I applied to 47 jobs over 90 days. At peak, I was reviewing six to eight job descriptions a day — each one a wall of text built to satisfy legal requirements and HR checklists more than to actually describe the role. By week three, I'd burned hours on applications I had no business submitting. That stopped when I started distilling every JD before touching the apply button.
The Job Description Problem Nobody Warns You About
Job seeking is an information problem before it's anything else. You're trying to match your experience against a document written by committee — legal, HR, and a hiring manager who sent a rough paragraph in Slack at 6pm on a Friday.
Most JDs online are bloated. The real must-haves are buried under a wishlist. Compensation is hidden or absent. The actual day-to-day is vague. Culture signals are folded into corporate boilerplate. Reading them carefully takes 15 to 20 minutes per role — and you're doing this across dozens of companies, multiple tabs open, browser history full of job boards.
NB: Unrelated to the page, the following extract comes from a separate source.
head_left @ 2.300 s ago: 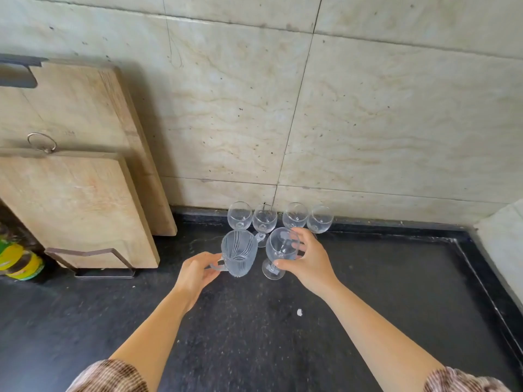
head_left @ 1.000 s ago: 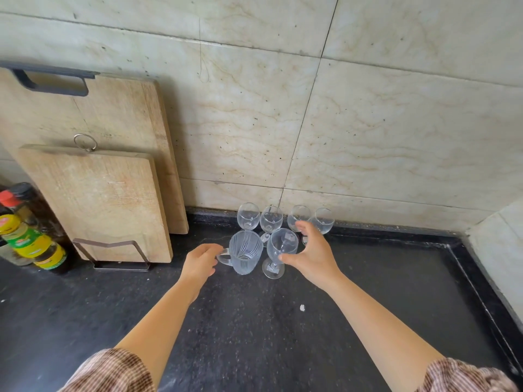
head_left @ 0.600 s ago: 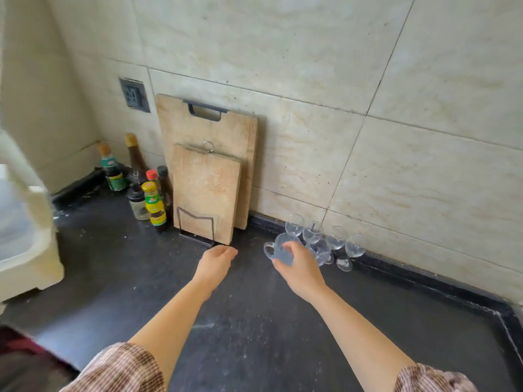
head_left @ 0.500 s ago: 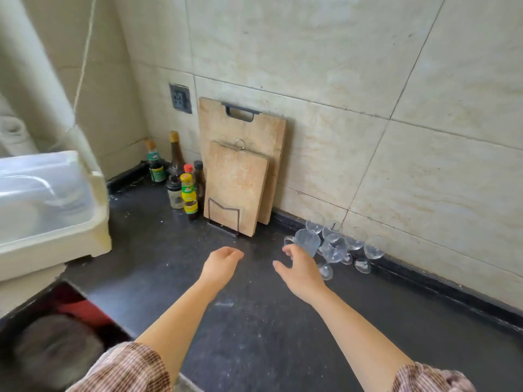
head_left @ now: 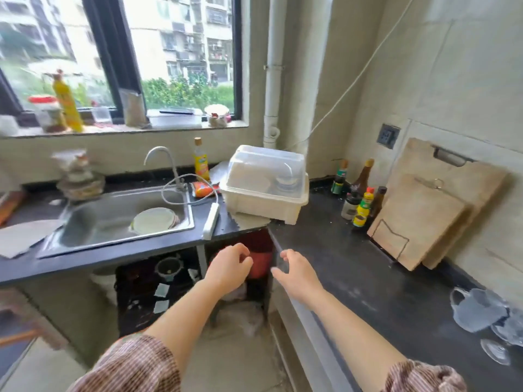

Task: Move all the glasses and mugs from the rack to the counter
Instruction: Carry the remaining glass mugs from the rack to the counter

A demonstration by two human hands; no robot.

I tracked my own time for one week early in my search: 3.5 hours a day reading and re-reading job descriptions. That was time I wasn't spending on portfolio updates, cover letters, or interview prep. Three and a half hours. Gone.
What Distilling a Job Description Actually Does
When I say "distilling a JD," I mean running it through sipsip.ai's Distillation tool and getting back a structured breakdown in under 30 seconds:
- Core requirements (the actual must-haves, separated from the wishlist)
- Day-to-day responsibilities compressed to a few sentences
- Compensation signals, when present
- Culture and team signals from the language and tone used
- Red flags — odd phrasing, vague scope, mismatched seniority level
- A fit read: does this match where I am right now?
A 1,100-word JD becomes a 150-word job summary. Not a truncation — a distillation. The signal, without the filler.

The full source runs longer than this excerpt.